Let me stop telling and simply show you what I’m talking about:
Brian Jackson/Gil Scott-Heron: Rivers of My Fathers
From Winter in America (Strata-East, 1974)
This is probably the BJ/GSH song I come back to the most. Even though the title makes you think of Horace Silver, the vibe is closer, in my opinion, to Oliver Nelson and I find it to be a song that’s impossible to shake once you’ve heard it, especially when GSH gets to the line, “rivers of my fathers/carry me home.” For obvious reasons, it’s a line that I think of often in these days.
Gil Scott-Heron: Home Is Where the Hatred Is
From Pieces of a Man (Flying Dutchman, 1971)

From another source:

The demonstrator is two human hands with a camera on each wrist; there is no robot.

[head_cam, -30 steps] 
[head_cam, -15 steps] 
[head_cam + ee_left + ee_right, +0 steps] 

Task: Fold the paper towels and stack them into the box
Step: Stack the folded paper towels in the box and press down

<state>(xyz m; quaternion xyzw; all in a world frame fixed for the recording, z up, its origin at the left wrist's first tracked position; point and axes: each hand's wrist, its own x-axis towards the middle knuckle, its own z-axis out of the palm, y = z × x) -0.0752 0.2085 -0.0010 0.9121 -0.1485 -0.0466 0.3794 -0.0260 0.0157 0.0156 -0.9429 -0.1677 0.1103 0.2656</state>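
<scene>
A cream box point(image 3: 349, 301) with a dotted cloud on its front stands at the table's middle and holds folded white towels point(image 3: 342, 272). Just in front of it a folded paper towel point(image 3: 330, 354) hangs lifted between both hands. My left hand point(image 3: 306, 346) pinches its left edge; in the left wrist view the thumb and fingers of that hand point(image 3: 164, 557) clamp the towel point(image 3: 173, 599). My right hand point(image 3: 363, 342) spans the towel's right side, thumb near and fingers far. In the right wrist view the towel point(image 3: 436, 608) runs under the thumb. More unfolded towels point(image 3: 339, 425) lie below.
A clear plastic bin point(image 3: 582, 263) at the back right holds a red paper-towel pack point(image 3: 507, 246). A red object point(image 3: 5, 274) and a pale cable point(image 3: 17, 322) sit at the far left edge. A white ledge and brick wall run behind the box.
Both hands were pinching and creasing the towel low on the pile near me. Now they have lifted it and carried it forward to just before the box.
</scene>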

Jackson isn’t credited but this is his first collabo with GSH and this song is one of the most remarkable tracks of their partnership. GSH isn’t so dulcet here – instead, his voice interrogates, pushes and needles. It’s weird – it’s an easy song to listen to from the middle distance…until you actually pay attention to what he’s saying. (I’m, of course, equally partial to Esther Phillips’s devastating cover).
Gil Scott-Heron: The Vulture
From Small Talk at 125th and Lennox (Flying Dutchman, 1970)
This song predates the Jackson collaboration but with the piano accompaniment, it predicts that future sound and even on this, GSH’s earliest recording, you could already get a sense of the kind of vocal presence he’d impart throughout his life.
I could go on but those who know…know. And if this is new to you, take it as an opportunity to explore further. Don’t be surprised if you find yourself haunted as well.